» REQUIREMENT
Copy the listing below line for line, starting at its first line and ending with the line that has "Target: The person" in it. Add nothing.

::::

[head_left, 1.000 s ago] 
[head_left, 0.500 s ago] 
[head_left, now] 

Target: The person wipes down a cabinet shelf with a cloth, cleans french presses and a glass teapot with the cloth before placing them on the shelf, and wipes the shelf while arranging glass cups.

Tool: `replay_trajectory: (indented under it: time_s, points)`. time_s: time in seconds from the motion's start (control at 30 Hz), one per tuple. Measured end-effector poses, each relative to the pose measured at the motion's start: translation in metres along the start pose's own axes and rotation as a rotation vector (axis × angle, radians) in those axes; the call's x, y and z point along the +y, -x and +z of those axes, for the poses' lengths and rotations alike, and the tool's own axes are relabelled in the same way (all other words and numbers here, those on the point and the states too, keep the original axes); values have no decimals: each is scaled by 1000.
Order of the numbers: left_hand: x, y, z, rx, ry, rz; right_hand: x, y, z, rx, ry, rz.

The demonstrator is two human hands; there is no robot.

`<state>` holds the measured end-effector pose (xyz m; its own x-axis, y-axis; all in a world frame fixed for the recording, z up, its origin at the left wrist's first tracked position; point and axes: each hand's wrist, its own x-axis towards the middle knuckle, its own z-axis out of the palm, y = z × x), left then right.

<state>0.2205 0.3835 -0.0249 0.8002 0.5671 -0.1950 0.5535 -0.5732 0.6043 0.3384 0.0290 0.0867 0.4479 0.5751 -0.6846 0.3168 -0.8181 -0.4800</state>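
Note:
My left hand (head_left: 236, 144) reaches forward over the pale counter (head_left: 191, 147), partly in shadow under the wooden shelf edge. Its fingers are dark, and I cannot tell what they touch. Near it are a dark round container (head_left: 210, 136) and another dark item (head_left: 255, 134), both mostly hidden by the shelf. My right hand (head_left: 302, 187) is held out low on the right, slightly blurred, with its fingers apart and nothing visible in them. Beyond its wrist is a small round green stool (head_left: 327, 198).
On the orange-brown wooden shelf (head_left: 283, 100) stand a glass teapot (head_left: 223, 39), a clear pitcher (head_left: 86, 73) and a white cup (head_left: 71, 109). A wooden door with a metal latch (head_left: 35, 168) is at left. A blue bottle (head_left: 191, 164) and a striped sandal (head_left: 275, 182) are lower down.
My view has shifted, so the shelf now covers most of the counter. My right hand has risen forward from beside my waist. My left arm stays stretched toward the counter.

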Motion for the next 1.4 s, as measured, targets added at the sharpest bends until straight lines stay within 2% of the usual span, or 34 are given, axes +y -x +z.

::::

» RESULT FOR THIS EXERCISE
[head_left, 1.000 s ago] 
[head_left, 0.500 s ago] 
[head_left, now] 

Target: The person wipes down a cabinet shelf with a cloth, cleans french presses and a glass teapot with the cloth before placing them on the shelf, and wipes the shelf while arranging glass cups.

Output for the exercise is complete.